-- Materials provided follows --

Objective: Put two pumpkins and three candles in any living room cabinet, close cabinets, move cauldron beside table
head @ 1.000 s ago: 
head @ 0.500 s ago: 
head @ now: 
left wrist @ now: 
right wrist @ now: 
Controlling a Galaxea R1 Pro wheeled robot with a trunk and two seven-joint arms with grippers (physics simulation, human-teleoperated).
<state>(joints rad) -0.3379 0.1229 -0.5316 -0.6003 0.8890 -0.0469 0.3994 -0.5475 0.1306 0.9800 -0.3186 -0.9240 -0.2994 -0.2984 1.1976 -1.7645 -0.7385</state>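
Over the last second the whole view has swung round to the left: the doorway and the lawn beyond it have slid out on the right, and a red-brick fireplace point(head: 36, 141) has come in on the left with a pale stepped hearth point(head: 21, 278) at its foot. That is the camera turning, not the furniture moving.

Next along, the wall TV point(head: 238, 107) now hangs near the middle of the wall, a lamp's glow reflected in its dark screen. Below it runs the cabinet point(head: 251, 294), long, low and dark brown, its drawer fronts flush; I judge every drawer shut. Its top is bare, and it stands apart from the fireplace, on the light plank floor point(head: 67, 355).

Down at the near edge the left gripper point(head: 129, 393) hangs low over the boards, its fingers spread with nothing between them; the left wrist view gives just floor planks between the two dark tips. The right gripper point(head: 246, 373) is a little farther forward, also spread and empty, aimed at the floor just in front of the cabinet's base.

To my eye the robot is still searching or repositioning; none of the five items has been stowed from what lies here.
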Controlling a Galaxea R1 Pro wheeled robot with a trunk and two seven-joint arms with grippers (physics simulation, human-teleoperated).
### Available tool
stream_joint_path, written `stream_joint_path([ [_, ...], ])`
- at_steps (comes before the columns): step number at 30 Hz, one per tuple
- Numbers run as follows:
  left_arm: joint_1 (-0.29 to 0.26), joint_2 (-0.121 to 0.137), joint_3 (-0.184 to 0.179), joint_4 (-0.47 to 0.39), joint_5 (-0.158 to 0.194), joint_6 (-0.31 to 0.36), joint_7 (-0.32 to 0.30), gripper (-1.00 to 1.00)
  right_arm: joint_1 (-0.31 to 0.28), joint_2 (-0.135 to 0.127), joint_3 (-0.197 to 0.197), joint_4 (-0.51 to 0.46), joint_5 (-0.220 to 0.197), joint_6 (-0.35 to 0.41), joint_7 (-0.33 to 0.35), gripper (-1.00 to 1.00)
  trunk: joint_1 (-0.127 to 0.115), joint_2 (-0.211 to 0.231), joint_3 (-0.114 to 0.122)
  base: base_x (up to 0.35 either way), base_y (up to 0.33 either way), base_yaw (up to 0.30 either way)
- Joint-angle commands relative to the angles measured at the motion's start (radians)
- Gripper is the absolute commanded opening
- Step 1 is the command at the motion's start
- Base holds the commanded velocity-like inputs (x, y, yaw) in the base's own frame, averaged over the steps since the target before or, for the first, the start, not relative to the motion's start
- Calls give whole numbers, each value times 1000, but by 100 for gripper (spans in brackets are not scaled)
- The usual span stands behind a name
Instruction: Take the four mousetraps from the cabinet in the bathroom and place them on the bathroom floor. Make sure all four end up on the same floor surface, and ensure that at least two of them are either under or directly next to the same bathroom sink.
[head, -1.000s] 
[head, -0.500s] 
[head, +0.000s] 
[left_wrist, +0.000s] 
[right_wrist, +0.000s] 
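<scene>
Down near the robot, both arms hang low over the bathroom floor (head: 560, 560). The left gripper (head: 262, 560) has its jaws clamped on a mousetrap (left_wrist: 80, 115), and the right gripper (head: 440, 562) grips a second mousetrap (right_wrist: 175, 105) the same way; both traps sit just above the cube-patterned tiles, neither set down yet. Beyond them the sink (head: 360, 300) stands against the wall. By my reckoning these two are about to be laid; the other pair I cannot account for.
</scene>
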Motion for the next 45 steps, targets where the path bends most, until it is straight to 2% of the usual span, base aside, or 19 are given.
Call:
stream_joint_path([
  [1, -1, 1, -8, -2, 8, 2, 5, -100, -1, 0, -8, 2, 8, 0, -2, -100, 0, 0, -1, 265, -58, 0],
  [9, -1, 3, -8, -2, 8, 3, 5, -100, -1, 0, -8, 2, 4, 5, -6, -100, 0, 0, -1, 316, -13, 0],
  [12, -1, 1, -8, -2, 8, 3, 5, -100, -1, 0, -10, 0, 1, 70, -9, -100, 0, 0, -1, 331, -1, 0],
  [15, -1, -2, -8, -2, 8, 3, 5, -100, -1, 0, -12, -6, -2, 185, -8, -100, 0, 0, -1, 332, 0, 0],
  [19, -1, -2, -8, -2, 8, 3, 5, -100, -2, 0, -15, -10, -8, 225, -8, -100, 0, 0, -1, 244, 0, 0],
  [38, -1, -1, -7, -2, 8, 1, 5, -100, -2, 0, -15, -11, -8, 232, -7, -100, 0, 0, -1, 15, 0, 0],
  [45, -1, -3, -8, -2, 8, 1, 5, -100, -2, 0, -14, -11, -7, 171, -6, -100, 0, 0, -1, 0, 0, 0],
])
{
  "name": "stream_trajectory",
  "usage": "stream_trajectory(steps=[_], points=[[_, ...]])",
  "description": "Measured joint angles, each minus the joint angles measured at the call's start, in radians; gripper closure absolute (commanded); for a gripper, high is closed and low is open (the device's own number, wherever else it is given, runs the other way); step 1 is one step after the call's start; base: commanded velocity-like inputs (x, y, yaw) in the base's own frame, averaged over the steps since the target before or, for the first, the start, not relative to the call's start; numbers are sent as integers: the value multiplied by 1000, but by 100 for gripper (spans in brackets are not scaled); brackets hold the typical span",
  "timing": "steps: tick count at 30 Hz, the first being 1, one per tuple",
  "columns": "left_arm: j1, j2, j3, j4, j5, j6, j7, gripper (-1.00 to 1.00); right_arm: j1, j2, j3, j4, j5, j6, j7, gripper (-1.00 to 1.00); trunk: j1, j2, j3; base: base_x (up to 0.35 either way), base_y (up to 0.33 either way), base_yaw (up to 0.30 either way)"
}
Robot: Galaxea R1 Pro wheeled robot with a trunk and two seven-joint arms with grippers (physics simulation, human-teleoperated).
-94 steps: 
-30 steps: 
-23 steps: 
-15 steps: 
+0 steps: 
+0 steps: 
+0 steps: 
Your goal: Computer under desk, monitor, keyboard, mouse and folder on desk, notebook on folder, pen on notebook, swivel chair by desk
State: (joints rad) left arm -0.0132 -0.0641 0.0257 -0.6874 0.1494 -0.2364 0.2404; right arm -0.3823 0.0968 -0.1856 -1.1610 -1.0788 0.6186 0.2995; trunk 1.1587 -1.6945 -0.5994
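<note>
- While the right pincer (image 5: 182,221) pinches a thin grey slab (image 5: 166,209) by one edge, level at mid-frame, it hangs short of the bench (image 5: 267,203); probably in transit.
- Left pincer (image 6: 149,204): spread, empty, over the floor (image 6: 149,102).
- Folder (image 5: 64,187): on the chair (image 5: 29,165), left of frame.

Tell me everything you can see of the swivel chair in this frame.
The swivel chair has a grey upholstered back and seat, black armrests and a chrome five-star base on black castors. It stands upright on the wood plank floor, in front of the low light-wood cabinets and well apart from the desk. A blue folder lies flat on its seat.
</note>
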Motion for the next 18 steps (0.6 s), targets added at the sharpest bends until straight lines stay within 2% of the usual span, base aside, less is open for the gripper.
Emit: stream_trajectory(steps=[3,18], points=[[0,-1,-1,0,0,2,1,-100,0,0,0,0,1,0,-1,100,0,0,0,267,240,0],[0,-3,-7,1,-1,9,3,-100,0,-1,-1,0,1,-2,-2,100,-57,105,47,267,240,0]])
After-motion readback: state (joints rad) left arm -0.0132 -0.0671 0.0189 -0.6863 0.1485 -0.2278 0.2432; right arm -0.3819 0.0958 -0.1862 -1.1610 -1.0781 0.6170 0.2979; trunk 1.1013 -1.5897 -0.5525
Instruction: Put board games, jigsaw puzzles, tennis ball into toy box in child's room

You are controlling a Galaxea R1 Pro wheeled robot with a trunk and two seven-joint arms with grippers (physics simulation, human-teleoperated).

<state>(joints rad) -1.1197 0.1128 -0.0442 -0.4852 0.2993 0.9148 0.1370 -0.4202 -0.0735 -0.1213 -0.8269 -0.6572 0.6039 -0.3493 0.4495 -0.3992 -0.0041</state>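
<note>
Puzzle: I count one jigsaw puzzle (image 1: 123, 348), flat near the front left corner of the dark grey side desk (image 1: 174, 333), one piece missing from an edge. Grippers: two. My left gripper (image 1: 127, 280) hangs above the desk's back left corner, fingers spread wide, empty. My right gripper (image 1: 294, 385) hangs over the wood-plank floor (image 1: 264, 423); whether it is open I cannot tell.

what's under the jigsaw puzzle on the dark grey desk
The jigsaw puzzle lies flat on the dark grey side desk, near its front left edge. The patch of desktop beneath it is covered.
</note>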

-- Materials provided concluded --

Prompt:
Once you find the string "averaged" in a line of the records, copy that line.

Response for this exercise:
- Base holds the commanded velocity-like inputs (x, y, yaw) in the base's own frame, averaged over the steps since the target before or, for the first, the start, not relative to the motion's start
  "description": "Measured joint angles, each minus the joint angles measured at the call's start, in radians; gripper closure absolute (commanded); for a gripper, high is closed and low is open (the device's own number, wherever else it is given, runs the other way); step 1 is one step after the call's start; base: commanded velocity-like inputs (x, y, yaw) in the base's own frame, averaged over the steps since the target before or, for the first, the start, not relative to the call's start; numbers are sent as integers: the value multiplied by 1000, but by 100 for gripper (spans in brackets are not scaled); brackets hold the typical span",

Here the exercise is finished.